## The problem
Return the entire listing exactly, leaving nothing out.
-------------------------
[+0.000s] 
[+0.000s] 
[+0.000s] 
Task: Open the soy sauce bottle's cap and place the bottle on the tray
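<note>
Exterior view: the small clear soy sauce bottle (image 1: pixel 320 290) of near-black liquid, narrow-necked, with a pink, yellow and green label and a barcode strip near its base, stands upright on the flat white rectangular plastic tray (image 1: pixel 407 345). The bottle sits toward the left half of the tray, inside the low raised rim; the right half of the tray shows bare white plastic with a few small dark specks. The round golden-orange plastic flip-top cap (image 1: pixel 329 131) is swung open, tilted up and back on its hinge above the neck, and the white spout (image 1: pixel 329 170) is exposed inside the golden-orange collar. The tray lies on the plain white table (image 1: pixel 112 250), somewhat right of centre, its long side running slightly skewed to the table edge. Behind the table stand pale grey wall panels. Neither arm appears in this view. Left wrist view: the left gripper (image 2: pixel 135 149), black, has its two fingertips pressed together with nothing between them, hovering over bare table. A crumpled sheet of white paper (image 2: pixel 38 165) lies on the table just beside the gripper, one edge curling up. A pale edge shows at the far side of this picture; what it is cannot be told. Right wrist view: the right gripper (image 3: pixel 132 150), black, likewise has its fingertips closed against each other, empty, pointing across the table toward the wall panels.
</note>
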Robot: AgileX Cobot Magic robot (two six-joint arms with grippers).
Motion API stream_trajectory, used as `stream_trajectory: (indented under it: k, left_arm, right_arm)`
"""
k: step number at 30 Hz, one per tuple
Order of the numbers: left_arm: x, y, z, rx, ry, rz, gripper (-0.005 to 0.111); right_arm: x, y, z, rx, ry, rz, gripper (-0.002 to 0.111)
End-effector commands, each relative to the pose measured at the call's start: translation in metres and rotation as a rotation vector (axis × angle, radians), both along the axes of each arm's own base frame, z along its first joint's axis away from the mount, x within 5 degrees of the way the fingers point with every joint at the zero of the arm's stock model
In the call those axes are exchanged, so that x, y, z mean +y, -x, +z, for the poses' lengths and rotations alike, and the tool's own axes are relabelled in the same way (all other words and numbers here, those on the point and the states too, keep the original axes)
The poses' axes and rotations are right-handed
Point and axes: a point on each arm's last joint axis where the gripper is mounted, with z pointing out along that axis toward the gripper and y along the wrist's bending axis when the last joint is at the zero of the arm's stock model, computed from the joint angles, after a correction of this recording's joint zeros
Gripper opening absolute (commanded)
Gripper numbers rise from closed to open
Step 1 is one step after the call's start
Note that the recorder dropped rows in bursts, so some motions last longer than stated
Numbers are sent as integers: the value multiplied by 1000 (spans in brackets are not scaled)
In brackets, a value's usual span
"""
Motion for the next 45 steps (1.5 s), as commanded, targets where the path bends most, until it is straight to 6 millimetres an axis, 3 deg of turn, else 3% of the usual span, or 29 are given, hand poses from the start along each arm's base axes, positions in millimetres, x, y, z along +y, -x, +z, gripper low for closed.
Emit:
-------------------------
## Output of the task
[+0.000s] 
[+0.000s] 
[+0.000s] 
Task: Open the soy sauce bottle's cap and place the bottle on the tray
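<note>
Exterior view: the small clear soy sauce bottle (image 1: pixel 320 290) of near-black liquid, narrow-necked, with a pink, yellow and green label and a barcode strip near its base, stands upright on the flat white rectangular plastic tray (image 1: pixel 407 345). The bottle sits toward the left half of the tray, inside the low raised rim; the right half of the tray shows bare white plastic with a few small dark specks. The round golden-orange plastic flip-top cap (image 1: pixel 329 131) is swung open, tilted up and back on its hinge above the neck, and the white spout (image 1: pixel 329 170) is exposed inside the golden-orange collar. The tray lies on the plain white table (image 1: pixel 112 250), somewhat right of centre, its long side running slightly skewed to the table edge. Behind the table stand pale grey wall panels. Neither arm appears in this view. Left wrist view: the left gripper (image 2: pixel 135 149), black, has its two fingertips pressed together with nothing between them, hovering over bare table. A crumpled sheet of white paper (image 2: pixel 38 165) lies on the table just beside the gripper, one edge curling up. A pale edge shows at the far side of this picture; what it is cannot be told. Right wrist view: the right gripper (image 3: pixel 132 150), black, likewise has its fingertips closed against each other, empty, pointing across the table toward the wall panels.
</note>
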Robot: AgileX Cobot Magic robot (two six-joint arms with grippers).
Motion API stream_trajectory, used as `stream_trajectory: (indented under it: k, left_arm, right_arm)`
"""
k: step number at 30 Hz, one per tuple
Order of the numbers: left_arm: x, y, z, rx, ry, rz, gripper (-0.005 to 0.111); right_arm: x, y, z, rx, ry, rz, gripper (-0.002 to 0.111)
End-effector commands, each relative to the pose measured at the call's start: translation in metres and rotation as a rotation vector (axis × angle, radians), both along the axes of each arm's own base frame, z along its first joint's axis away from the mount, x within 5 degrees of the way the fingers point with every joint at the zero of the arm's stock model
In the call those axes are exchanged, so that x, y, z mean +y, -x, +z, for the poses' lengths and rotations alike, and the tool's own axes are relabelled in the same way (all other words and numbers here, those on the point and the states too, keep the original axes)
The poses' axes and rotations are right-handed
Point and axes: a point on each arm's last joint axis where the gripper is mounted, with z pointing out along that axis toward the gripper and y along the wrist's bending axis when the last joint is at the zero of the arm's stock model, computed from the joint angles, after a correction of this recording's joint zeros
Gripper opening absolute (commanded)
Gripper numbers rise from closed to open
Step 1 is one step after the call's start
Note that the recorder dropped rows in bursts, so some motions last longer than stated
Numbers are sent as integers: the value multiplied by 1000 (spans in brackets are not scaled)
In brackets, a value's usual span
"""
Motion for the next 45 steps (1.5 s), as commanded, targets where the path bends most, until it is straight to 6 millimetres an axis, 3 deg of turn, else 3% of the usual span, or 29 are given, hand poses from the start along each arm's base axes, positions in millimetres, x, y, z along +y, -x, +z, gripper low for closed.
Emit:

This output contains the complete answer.